水田除草剤の散布に 小型無人ボートを発売 イーエムアイ・ラボ2020年4月21日
国産の多目的無人ロボットの開発と販売を手がけるイーエムアイ・ラボ(長野県諏訪郡富士見町)は4月20日、小・中規模農家向けの除草剤散布用小型無人ボートを発売した。

農業用の小型無人ボート
農業分野における生産性や労働力向上のため、農林水産省が提唱するロボットやAI、ドローンなどを活用したスマート農業に対応する製品を開発する同社は、とりわけ中山間地域での担い手不足の解消につなげようと、昨年から小・中規模農家向けに水田用の農業用無人ボートの開発を始めた。
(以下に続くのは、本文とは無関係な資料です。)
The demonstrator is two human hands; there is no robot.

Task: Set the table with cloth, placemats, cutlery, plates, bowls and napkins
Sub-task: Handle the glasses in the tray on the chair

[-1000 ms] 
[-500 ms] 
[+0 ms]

今回発売する農業用無人ボートは、水田で手軽に小回りよく除草剤を散布できる。
本体のサイズは全長90センチ、全幅70センチと小型で約10キロと軽量。発泡スチロール製だが、同社独自の特殊加工を施しているため、散布時におけるボディー本体への損傷はほとんどない。
水深は5センチから使用可能。液剤タンクの容量は5リットルで、毎分500mlを散布できる。
操縦には送信機を使うが、複雑な操作項目はない。バッテリーで動くモーターにより約20分の走行が可能で走行音も静か。また、ドローンのように墜落や暴走の心配がないため安全に粒剤や液剤を散布できる。
標準タイプは液剤用で、オプションで粒剤用、または両タイプ用に加工が可能。販売価格は、液剤用の標準タイプで39万8000円(税込)。
チェーン除草対応のアタッチメントも制作中。